3 Jat then had to wait 2 weeks in defence at Santpura village in Pakistan before they were given orders to take Dograi, a town in the immediate vicinity of Lahore. By this time, the Pakistan Army had heavily fortified the town. On the night of 21 September 1965, during the impending attack on Dograi, Hayde made two demands of his men:
- Ek bhi aadmi pichhe nahin hatega! (Not a single man will turn back!)
- Zinda ya murda, Dograi mein milna hai! (Dead or alive, we have to meet in Dograi!)
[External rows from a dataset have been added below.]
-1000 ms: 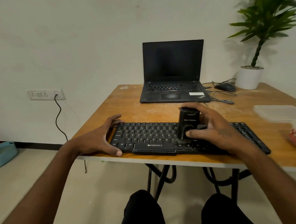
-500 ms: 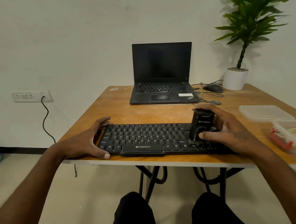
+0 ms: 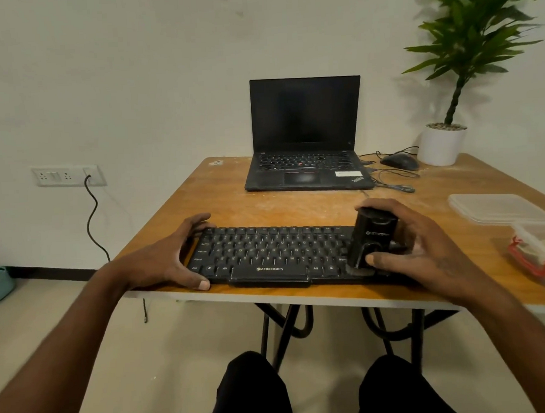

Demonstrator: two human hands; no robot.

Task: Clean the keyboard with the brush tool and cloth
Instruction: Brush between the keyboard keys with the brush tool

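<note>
keyboard (image 3: 267, 254), black and marked zebronics, lies along the near edge of the wooden surface (image 3: 233, 205). left hand (image 3: 166, 259) clasps its left end, fingers curled over the far corner and thumb pressed against the front edge, so that grip is closed on the keyboard. right hand (image 3: 422, 249) has its grip closed around the brush tool (image 3: 369, 242), a black upright cylinder whose lower end sits on the keys at the right part of the keyboard; the thumb lies across its lower front and the fingers wrap behind it. its bristles are too dark to make out.

further back, an open laptop (image 3: 305, 135) with a dark screen stands near the wall, with a mouse (image 3: 400, 161) and cables to its right and a potted plant (image 3: 444, 140) in the far right corner. a clear lid (image 3: 498, 208) and a plastic container (image 3: 542, 252) with red clips rest at the right edge. a wall socket (image 3: 67, 176) holds a black cord on the left.
</note>
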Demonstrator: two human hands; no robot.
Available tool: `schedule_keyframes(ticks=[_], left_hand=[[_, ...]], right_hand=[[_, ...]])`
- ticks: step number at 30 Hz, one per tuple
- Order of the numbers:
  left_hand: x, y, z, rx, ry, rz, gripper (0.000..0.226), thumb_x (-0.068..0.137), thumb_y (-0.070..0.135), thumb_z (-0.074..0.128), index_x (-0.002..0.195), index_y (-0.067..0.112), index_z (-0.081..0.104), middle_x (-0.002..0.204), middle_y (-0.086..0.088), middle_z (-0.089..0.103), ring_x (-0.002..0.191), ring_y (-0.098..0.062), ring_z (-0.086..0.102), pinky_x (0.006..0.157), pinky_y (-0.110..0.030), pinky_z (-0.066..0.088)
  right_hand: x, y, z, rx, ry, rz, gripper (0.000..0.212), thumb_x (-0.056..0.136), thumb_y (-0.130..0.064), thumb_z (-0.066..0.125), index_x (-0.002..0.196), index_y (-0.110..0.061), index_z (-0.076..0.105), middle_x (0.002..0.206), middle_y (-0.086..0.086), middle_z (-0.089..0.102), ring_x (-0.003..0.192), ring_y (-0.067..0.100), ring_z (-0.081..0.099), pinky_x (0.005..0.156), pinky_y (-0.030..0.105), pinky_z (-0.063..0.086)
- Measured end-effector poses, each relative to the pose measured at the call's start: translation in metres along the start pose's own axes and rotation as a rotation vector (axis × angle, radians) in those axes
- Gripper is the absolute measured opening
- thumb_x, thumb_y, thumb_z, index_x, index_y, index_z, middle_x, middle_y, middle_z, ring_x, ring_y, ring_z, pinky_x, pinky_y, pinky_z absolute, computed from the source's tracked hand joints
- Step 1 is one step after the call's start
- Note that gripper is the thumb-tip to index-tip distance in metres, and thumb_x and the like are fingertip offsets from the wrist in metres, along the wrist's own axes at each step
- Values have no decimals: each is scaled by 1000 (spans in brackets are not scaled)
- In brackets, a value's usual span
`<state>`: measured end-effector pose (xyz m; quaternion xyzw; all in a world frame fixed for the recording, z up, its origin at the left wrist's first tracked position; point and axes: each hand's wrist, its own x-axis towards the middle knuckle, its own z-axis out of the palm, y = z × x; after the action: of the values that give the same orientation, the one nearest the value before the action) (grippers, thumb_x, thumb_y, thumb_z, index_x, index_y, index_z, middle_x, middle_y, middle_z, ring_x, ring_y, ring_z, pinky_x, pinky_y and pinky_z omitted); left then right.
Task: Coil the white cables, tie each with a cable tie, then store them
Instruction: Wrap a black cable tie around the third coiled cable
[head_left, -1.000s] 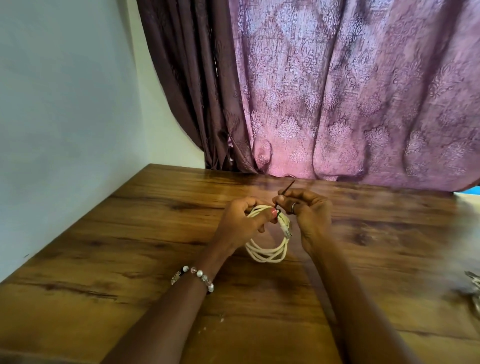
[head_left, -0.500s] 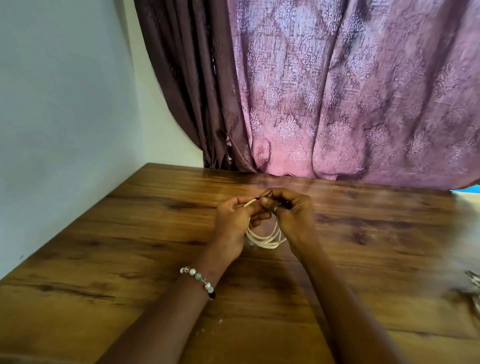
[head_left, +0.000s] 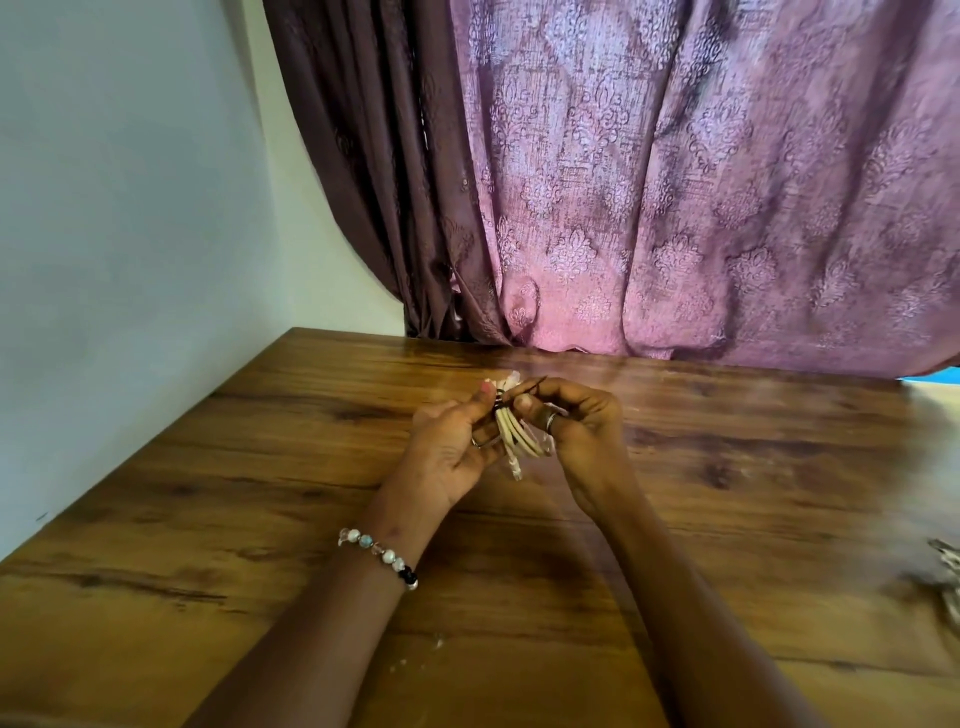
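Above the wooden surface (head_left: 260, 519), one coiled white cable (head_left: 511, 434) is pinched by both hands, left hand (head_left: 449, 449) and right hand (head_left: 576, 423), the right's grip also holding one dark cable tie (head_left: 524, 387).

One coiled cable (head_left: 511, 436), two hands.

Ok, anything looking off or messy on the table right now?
Nothing serious. The white cable coil is bunched between both hands, the dark cable tie wrapped near its top. Small pale flecks lie on the wooden table near the front edge, and a blurred tangle sits at the right edge.
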<state>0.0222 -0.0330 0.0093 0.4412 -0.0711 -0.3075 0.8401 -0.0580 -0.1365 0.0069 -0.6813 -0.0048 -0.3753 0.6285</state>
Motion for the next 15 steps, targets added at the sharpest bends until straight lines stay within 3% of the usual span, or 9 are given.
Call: schedule_keyframes(ticks=[3, 9, 15], left_hand=[[-1, -3, 2, 2, -10, -11, 11, 92, 11, 59, 90, 0, 60, 65, -10, 70, 55, -20, 68, 59, -38, 58], [-1, -2, 2, -23, -36, 46, 20, 88, 7, 61, 105, -2, 63, 82, -14, 70, 68, -24, 68, 81, -49, 53], [-4, 1, 0, 6, -136, 26, 18, 86, 1, 59, 102, -4, 64, 79, -15, 72, 70, -23, 72, 70, -41, 58]], right_hand=[[-2, -1, 3, 70, 60, 29, 12, 82, 9, 62, 91, 8, 69, 86, 15, 71, 78, 21, 66, 71, 31, 55], [-4, -5, 10, 307, 195, 109, 14, 76, 12, 65, 90, 14, 64, 74, 7, 72, 65, 14, 68, 57, 23, 54], [-1, -9, 5, 256, 213, 108, 11, 77, 12, 64, 83, 3, 67, 70, 3, 72, 65, 12, 67, 60, 21, 53]])
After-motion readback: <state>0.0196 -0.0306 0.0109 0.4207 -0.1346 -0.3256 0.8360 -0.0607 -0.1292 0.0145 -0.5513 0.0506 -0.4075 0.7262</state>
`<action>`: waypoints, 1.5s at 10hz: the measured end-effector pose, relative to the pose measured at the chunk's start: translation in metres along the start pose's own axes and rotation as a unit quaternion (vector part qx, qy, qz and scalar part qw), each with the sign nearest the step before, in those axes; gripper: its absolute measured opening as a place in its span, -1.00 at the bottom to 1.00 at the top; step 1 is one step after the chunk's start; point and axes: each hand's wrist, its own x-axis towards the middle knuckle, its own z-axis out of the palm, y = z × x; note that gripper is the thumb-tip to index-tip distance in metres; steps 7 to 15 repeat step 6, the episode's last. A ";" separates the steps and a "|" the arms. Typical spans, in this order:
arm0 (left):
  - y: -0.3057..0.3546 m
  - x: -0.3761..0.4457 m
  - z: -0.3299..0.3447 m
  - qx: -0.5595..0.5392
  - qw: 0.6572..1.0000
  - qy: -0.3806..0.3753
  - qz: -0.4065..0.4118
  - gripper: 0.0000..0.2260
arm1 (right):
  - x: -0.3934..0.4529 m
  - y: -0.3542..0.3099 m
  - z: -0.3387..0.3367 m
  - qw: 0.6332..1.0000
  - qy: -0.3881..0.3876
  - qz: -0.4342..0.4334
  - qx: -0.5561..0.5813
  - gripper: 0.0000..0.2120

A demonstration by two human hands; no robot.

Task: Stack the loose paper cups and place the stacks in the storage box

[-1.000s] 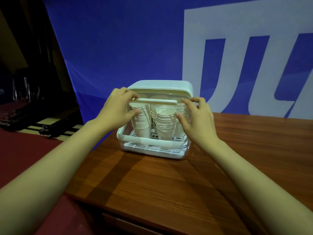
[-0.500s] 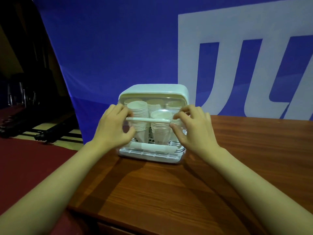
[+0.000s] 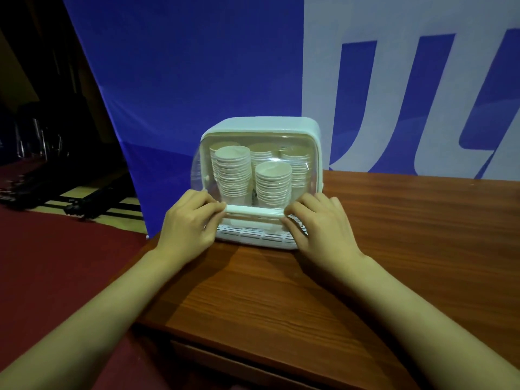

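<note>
Forearms, bare, reaching up from the lower corners of the frame over a brown wood-grain table (image 3: pixel 408 249)
Left hand (image 3: pixel 188 225) at centre left, fingers curled round the left end of the white bar handle (image 3: pixel 254 211), thumb tucked beneath it
Right hand (image 3: pixel 320 225) at centre right, fingertips pinching the right end of the same handle
Handle lying low, just above the white slatted base tray (image 3: pixel 253 237), with the clear domed plastic cover (image 3: pixel 201 167) drawn down over the front of the pale green and white plastic storage box (image 3: pixel 281 125)
Box standing upright near the table's far left edge, in the middle of the frame
Inside, behind the clear cover, upright stacks of white paper cups (image 3: pixel 233 171): a tall one front left, a shorter one front right, more behind, exact count hard to tell
Dark red floor (image 3: pixel 56 271) at lower left, beside the table
Beyond the box, a blue fabric banner with large white lettering (image 3: pixel 365 80) filling the upper right
Dark black stands (image 3: pixel 84 204) on the floor at far left, details too dim to make out
</note>
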 end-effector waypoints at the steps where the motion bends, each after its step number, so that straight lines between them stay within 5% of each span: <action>1: 0.006 -0.003 0.003 0.005 1.000 0.012 -0.029 -0.92 | -0.001 -0.005 0.003 0.999 0.004 0.040 0.024 -0.87; 3: 0.017 0.000 -0.001 0.029 0.995 -0.031 -0.086 -0.90 | -0.003 -0.013 -0.004 0.995 -0.035 0.077 0.048 -0.91; 5: 0.036 0.034 0.001 0.007 0.952 -0.118 -0.281 -0.94 | 0.001 -0.034 -0.018 0.979 -0.180 0.094 0.020 -0.50; 15: 0.043 0.037 -0.005 -0.010 0.950 -0.140 -0.278 -0.86 | -0.004 -0.032 -0.032 0.972 -0.206 0.117 0.002 -0.49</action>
3 Jat then marched 8 kilometres from their trenches to Dograi, where the Pakistan Army had entrenched itself. The Pakistani force consisted of 2 infantry battalions supported by a tank squadron. Hayde warned his men against retreating by saying "Even if all of you run away, I shall continue to stand on the battlefield alone". The battalion engaged in close quarter combat, and eventually captured Dograi. However, 86 troops of 3 Jat were killed. The Pakistani casualties were close to 300. The battle is known as the Battle of Dograi.

Hayde is also perhaps the only soldier to be painted by the famed M. F. Husain on the battlefield. It was during an address to his battalion later on 29 October in the same year in Pakistan that Prime Minister Lal Bahadur Shastri gave India one of its best known slogans: "Jai Jawan! Jai Kisan!" ("Victory to the soldiers! Victory to the Farmers!").

==Maha Vir Chakra Citation==
The citation for the Maha Vir Chakra reads as follows

Gazette Notification: 125 Pres/65,17-9-65
Operation: 1965 Riddle
Date of Award: 06 Sep 1965

Citation:
On 6 September 1965, when the initial attack on the lchhogil Canal in Pakistan was launched, Lieutenant Colonel Hayde, commanding officer of a battalion of Jat Regiment, captured the western bank of the canal against very stiff enemy opposition. It was primarily due to his leadership that not only did his battalion not fall back from the positions which it had occupied, but in fact moved forward in spite of continuous and heavy shelling and frequent air and ground attacks. On 9 September, when the enemy launched an attack with Patton and Sherman tanks, his battalion accounted for five enemy tanks. The performance of this battalion throughout the operations was excellent and this was largely due to the great personal courage and exceptional qualities of leadership shown by Lieutenant Colonel Desmond Hayde.

==Later life==
Hayde spent 30 years in the Indian Army before retiring as a brigadier in 1978 and then served as Inspector General in the Mizoram Police till 1984. He then moved to Kotdwar in Uttarakhand, his wife's hometown. He set up the ex-servicemen league in Kotdwar and readily helped former members of the Jat Regiment. He donated some land upon which a school (now named Hayde Heritage Academy) was built in Kotdwar. He also adopted many stray dogs.

==Personal life==
Hayde married Sheila, a Garhwali from Kotdwar in what was then Uttar Pradesh, but is now in Uttarakhand. He met her when he was a young officer in Bareilly. They had three sons, Walter Hayde, Michael Hayde and Norman Hayde. Walter lived in Canada until his death on March 8, 2017. Walter and his wife, AnnaRita have three children. Their first daughter is Elizabeth, she has a son named Eric. Their second daughter is Jennifer, she has a son named Joseph. The youngest daughter is Michelle. Michael joined the Indian Army and retired as a lieutenant colonel and currently resides in England. Michael is married to Susan and they have two children, Debbie and Jason. Norman, the youngest son died in October 2024, and his wife Marina and their two children, David and Daniel, continue to live in Reading.

==Death==
Brigadier Hayde died of skin cancer on 25 September 2013 in Kotdwar. He was buried alongside his wife in Bareilly cantonment, near the Jat Regimental Centre.

==Legacy ==
The Hayde Heritage Academy, Kotdwara, a school founded by him on the land donated by him, was renamed in his honor.